V. All humane law is civill. For the state of men considered out of civill society, is hostile, in which, because one is not subject to another, there are no other Lawes, beside the dictates of naturall reason, which is the divine Law. But in civill government the City onely, that is to say, that man, or Court, to whom the supreme power of the City is committed, is the Legislator, and the Lawes of the City are civill. The civill Lawes may be divided according to the diversity of their subject matter, into sacred, or secular; sacred are those which pertain to Religion, that is to say, to the ceremonies, and worship of God (to wit what Persons, things, places, are to be consecrated, and in what fashion, what opinions concerning the Deity are to be taught publiquely, and with what words, and in what order supplications are to be made, and the like) and are not determined by any divine positive Law. For the civill sacred Lawes are the humane Lawes (which are also called Ecclesiasticall) concerning things sacred; but the secular under a generall notion, are usually called the civill Lawes.
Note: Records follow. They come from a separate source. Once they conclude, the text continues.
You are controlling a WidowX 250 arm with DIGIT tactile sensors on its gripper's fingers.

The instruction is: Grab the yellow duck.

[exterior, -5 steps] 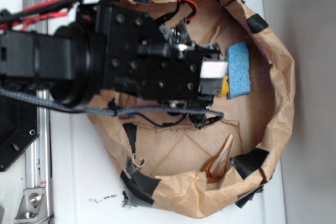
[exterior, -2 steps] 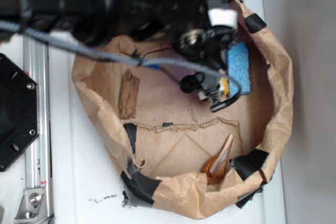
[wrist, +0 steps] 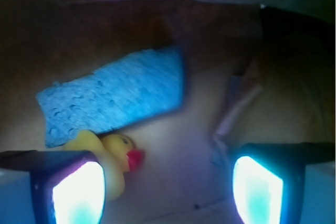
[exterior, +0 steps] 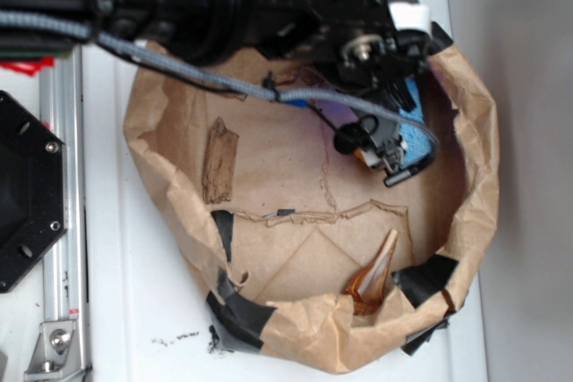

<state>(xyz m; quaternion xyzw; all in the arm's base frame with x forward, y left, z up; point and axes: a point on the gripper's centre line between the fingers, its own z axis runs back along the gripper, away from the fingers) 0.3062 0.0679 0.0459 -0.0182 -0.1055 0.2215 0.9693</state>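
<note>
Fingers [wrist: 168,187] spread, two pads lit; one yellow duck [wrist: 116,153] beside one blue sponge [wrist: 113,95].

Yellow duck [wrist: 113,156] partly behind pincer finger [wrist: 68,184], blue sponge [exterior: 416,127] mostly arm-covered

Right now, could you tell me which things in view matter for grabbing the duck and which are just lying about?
For the job:
yellow duck, beside the left finger
gripper, fingers open

Lying about:
blue sponge
amber cone piece
brown scrap
paper bowl
</note>
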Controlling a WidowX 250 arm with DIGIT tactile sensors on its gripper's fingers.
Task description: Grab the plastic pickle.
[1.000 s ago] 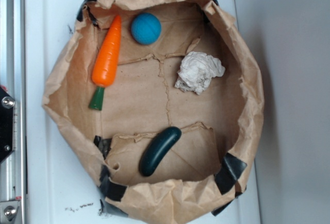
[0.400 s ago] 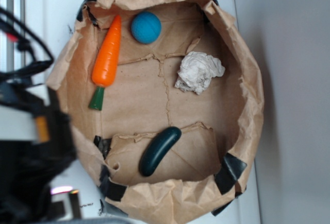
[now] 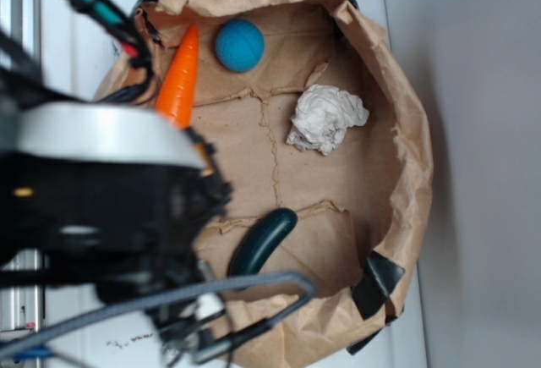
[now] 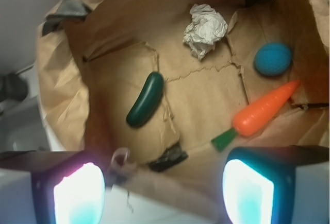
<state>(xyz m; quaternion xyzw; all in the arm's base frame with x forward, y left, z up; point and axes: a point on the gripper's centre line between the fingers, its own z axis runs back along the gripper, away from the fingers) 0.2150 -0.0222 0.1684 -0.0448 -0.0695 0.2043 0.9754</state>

VI. Again, the civill Law (according to the two offices of the. Legislator, whereof one is to judge; the other to constrain men to acquiesce to his judgements) hath two parts; the one distributive, the other vindicative, or penall. By the distributive it is, that every man hath his proper Right, that is to say, it sets forth Rules for all things, whereby we may know what is properly ours, what another mans; so as others may not hinder us from the free use and enjoyment of our own; and we may not interrupt others in the quiet possession of theirs; and what is lawfull for every man to doe or omit, and what is not lawfull.

Vindicative is that whereby it is defined what punishment shall be inflicted on them who break the Law.

VII. Now distributive, and vindicative, are not two severall Species of the Lawes, but two parts of the same Law. For if the Law should say no more, but (for example) whatsoever you take with your net in the Sea, be it yours, its in vain; For although another should take that away from you which you have caught, it hinders not, but that it still remains yours; for in the state of nature where all things are common to all, yours, and others, are all one, insomuch as what the Law defines to be yours, was yours even before the Law, and after the Law ceases not to bee yours, although in another mans possession. Wherefore the Law doth nothing, unlesse it bee understood to bee so yours, as all other men be forbidden to interrupt your free use, and secure enjoyment of it at all times, according to your own will, and pleasure. For this is that which is required to a propriety of goods, not that a man may be able to use them, but to use them alone, which is done by prohibiting others to be an hinderance to him. But in vain doe they also prohibit any men, who doe not withall strike a fear of punishment into them; in vain therefore is the Law, unlesse it contain both parts, that which forbids injuries to be done, and that which punisheth the doers of them. The first of them which is called distributive, is Prohibitory, and speaks to all; the second which is styled vindicative, or paenary, is mandatory, and onely speaks to publique Ministers.